SCF ENCYCLOPEDIA ENTRY
SUBARACHNOID HEMORRHAGE (POSTPARTUM)
SCF-RDOS Registry Code: SCF-RDOS-PPD-NEURO-004
Disease Type Classification: Postpartum Neurological Disorder → Hemorrhagic Cerebrovascular Syndrome → Subarachnoid Hemorrhage (SAH)
SCF Classification Status: Maternal Neurovascular Rupture Catastrophe Syndrome
SCF Severity Classification: Catastrophic Cerebral Vascular Integrity Failure Disorder
Adaptive Module Activation
- Universal Core Module
- Neurobiology Expansion
- Cerebrovascular Biology Expansion
- Endothelial Biology Expansion
- Hemodynamic Biology Expansion
- Coagulation Biology Expansion
- Critical Care Expansion
- Maternal Survival Biology Expansion
- Immunology Expansion
- Connectomics Expansion
- Mitochondrial Biology Expansion
- Neurocritical Care Expansion
- SCF Pathophysiology Protocol (Extended Version)

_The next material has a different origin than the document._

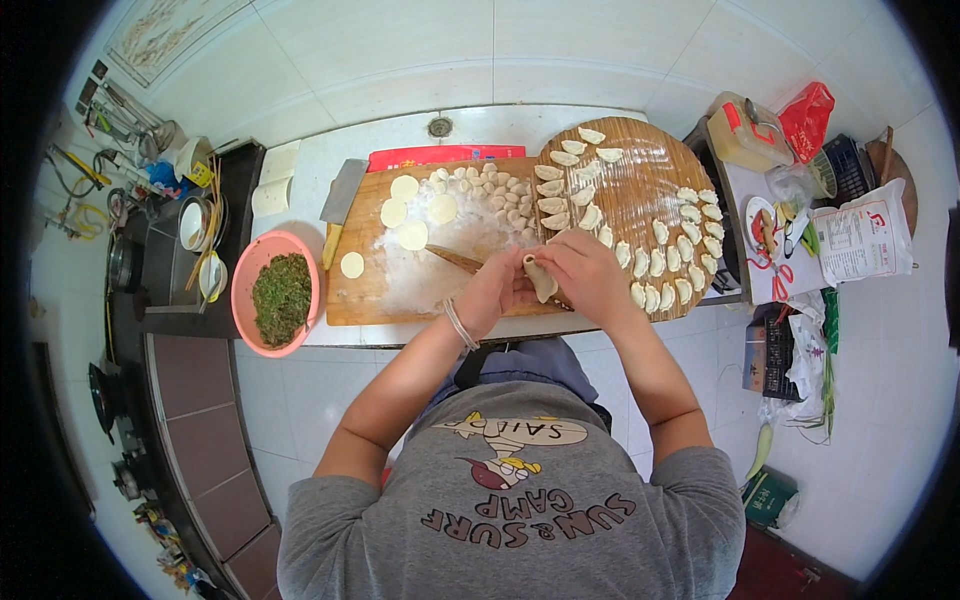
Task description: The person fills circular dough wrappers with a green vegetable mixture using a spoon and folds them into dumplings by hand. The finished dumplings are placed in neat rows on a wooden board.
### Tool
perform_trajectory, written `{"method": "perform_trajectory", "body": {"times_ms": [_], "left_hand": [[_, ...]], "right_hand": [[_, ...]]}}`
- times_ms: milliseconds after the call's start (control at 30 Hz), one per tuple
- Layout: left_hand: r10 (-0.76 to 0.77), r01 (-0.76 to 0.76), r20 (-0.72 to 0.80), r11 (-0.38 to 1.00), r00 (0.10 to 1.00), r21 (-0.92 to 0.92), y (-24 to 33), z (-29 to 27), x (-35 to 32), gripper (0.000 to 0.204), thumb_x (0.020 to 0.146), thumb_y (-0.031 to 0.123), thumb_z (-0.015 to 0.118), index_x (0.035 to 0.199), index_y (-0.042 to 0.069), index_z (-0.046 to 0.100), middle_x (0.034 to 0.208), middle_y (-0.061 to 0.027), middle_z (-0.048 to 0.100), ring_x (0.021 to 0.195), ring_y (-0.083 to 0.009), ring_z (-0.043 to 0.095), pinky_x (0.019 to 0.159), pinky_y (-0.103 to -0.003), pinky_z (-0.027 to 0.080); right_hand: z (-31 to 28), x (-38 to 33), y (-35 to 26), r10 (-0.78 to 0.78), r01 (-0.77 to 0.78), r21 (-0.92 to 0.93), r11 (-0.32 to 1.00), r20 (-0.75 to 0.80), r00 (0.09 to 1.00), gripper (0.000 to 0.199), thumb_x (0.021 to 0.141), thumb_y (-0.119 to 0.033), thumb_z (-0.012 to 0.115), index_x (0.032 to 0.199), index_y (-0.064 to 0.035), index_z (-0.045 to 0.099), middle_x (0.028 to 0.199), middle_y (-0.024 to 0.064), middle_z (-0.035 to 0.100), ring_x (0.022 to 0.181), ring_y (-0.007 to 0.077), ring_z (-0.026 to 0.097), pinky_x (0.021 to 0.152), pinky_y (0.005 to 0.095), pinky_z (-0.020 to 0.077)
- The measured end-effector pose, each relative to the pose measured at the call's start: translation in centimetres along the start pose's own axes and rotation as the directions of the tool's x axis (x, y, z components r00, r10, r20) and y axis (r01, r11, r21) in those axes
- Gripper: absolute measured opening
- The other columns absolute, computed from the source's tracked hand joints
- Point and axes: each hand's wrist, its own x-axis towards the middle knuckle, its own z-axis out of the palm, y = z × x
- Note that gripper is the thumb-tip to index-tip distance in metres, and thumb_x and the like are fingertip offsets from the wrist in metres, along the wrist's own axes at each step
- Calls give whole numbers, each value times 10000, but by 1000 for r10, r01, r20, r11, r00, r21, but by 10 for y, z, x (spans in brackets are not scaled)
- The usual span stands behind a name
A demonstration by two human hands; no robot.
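Both hands meet over the near edge of a floured wooden board (350,306). My left hand (488,290) and my right hand (586,276) pinch the edges of one dumpling (543,281) between them. A wooden rolling pin (453,259) lies on the flour, its far part hidden behind my left hand. Flat round wrappers (394,213) rest on the board's left side. Small floured dough pieces (508,190) cluster at its far right. Beyond my right hand, a round woven tray (635,175) bears rows of folded dumplings (656,262).
A pink bowl (240,296) of green filling (281,300) stands left of the board. A cleaver (345,192) lies across the board's left edge. To the right are a white sack (862,240), red scissors (768,268) and a lidded container (745,140).
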Motion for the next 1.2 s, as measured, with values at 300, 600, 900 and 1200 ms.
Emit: {"method": "perform_trajectory", "body": {"times_ms": [300,600,900,1200], "left_hand": [[-43,45,34,998,998,-37,9,2,-3,613,966,494,226,1254,15,476,1130,-105,576,1033,-202,556,940,-341,401],[-70,69,-4,996,998,-49,11,2,-4,620,963,511,232,1211,14,507,1083,-90,593,967,-183,562,887,-319,416],[-80,81,27,994,996,-67,17,5,-7,610,956,510,238,1183,23,527,1068,-86,601,962,-171,576,907,-309,426],[-133,147,101,979,986,-140,20,3,-8,649,938,544,252,1168,3,527,1090,-105,595,954,-203,572,887,-345,432]], "right_hand": [[-7,6,1,-162,163,-37,986,33,986,173,714,-84,618,884,-52,613,832,69,575,790,246,594,667,331,498],[-9,12,2,-236,238,-22,971,56,970,134,703,-83,604,835,-75,585,840,54,568,786,238,591,669,326,498],[-7,13,10,-319,318,44,947,3,948,209,668,-68,626,877,-72,628,814,39,595,726,225,596,598,320,490],[-14,18,10,-372,374,11,928,113,921,218,668,-84,611,885,-86,613,840,43,594,736,227,600,599,326,489]]}}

- SCF Universal Cross-System Analysis Module
1. SCOPE & POSITIONING
Definition
Subarachnoid Hemorrhage (SAH) is an acute neurological emergency characterized by bleeding into the subarachnoid space between the arachnoid mater and pia mater, resulting in cerebral irritation, elevated intracranial pressure, vasospasm, cerebral ischemia, and potentially catastrophic maternal neurologic injury.

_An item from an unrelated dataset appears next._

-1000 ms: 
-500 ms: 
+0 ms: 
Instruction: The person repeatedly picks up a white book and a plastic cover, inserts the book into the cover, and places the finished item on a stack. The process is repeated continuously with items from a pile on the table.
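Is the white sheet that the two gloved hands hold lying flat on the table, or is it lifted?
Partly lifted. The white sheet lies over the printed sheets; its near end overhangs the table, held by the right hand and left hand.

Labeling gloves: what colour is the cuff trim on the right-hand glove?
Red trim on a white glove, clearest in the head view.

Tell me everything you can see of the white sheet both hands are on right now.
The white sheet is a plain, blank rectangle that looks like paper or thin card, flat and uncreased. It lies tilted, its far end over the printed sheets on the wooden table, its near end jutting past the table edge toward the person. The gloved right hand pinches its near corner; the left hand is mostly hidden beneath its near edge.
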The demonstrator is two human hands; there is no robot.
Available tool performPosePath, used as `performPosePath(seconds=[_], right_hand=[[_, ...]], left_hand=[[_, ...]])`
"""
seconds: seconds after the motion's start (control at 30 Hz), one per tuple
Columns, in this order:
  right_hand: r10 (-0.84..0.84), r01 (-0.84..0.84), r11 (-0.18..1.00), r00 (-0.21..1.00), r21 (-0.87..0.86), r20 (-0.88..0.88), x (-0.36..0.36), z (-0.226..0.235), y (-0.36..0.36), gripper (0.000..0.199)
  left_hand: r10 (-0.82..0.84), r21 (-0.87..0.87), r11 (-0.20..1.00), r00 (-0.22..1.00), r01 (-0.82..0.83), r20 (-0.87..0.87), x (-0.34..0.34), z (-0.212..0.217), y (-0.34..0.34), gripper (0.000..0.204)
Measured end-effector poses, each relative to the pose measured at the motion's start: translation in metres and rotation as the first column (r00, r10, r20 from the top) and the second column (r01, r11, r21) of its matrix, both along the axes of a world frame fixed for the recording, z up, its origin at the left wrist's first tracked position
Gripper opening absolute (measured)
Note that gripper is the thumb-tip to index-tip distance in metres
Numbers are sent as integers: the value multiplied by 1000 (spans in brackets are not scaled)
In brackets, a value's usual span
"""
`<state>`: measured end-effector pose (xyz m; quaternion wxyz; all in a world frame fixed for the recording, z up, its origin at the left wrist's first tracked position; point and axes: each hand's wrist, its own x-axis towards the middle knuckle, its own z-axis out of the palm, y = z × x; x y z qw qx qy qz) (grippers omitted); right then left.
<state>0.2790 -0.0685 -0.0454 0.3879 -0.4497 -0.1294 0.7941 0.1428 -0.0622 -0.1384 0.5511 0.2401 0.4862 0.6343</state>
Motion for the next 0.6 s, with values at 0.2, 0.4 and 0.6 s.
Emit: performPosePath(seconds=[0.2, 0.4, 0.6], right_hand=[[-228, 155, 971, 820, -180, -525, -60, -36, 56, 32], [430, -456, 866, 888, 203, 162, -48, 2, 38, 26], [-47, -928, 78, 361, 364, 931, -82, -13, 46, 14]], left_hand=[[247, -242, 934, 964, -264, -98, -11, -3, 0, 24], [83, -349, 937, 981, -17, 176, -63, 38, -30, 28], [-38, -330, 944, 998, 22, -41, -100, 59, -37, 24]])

In the postpartum period, SAH most commonly arises from rupture of an intracranial aneurysm, vascular malformation, severe hypertensive disease, reversible cerebral vasoconstriction syndrome (RCVS), or cerebrovascular instability associated with pregnancy-related physiologic changes.
Within the SCF framework, SAH is classified as:
A catastrophic neurovascular rupture syndrome characterized by failure of cerebral arterial integrity, hemorrhagic contamination of cerebrospinal fluid pathways, disruption of neurovascular communication systems, secondary cerebral ischemia, and progressive maternal neurologic collapse.

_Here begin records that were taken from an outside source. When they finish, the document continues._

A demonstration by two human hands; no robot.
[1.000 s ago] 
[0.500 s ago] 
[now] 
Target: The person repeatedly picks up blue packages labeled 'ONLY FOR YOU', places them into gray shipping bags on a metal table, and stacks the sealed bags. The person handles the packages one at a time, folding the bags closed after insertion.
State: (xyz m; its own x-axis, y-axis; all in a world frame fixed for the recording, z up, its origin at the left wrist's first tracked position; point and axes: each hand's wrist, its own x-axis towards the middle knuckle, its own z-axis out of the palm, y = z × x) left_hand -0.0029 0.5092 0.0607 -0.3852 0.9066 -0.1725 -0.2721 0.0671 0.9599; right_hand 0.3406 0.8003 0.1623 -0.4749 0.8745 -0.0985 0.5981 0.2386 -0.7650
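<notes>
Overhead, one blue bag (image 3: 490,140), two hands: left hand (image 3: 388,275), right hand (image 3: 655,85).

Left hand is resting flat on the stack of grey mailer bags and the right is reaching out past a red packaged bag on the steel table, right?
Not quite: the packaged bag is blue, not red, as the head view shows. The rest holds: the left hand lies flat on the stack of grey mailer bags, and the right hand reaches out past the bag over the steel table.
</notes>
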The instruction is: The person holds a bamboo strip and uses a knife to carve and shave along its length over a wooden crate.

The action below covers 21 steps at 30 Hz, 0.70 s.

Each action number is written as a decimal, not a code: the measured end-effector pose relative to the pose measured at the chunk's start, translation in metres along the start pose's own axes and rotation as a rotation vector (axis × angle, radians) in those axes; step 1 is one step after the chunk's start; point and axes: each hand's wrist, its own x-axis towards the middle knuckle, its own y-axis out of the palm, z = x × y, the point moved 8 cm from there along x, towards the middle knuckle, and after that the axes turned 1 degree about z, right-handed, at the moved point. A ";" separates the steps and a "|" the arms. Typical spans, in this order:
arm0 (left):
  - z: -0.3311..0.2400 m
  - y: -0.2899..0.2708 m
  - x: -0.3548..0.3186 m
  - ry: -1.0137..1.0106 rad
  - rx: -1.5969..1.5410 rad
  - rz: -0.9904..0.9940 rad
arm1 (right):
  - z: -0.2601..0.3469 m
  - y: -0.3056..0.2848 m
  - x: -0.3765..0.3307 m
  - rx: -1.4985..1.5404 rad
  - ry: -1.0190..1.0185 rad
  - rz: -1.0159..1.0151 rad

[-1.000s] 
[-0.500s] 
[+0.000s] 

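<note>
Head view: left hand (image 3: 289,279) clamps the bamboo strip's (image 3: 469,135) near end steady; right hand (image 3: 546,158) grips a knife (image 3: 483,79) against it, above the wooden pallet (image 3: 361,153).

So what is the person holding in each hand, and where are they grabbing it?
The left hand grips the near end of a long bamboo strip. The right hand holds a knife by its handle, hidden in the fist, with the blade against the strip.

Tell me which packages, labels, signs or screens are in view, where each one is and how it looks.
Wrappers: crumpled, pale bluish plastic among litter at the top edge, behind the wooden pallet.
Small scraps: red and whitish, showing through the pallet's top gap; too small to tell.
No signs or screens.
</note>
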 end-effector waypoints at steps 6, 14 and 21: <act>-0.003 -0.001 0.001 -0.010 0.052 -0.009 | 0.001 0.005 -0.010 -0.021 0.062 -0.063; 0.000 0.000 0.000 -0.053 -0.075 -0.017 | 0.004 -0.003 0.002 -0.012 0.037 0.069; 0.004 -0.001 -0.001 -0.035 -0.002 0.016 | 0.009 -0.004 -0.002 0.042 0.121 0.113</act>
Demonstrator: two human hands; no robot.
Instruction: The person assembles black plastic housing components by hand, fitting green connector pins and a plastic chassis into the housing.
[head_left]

2. SCOPE & CLINICAL POSITIONING
SCF Hierarchical Placement
Normal Cerebral Vascular Integrity
↓
Neurovascular Stress State
↓
Vascular Weakening
↓
Arterial Rupture
↓
Subarachnoid Hemorrhage
↓
Secondary Neurovascular Injury
↓
Neurologic Dysfunction
↓
Recovery, Disability, or Death
Major Postpartum Associations
Hypertensive Disorders
- Postpartum Preeclampsia
- Postpartum Eclampsia
- HELLP Syndrome
- Hypertensive Crisis
Cerebrovascular Disorders
- Cerebral Aneurysm
- Arteriovenous Malformation
- Reversible Cerebral Vasoconstriction Syndrome (RCVS)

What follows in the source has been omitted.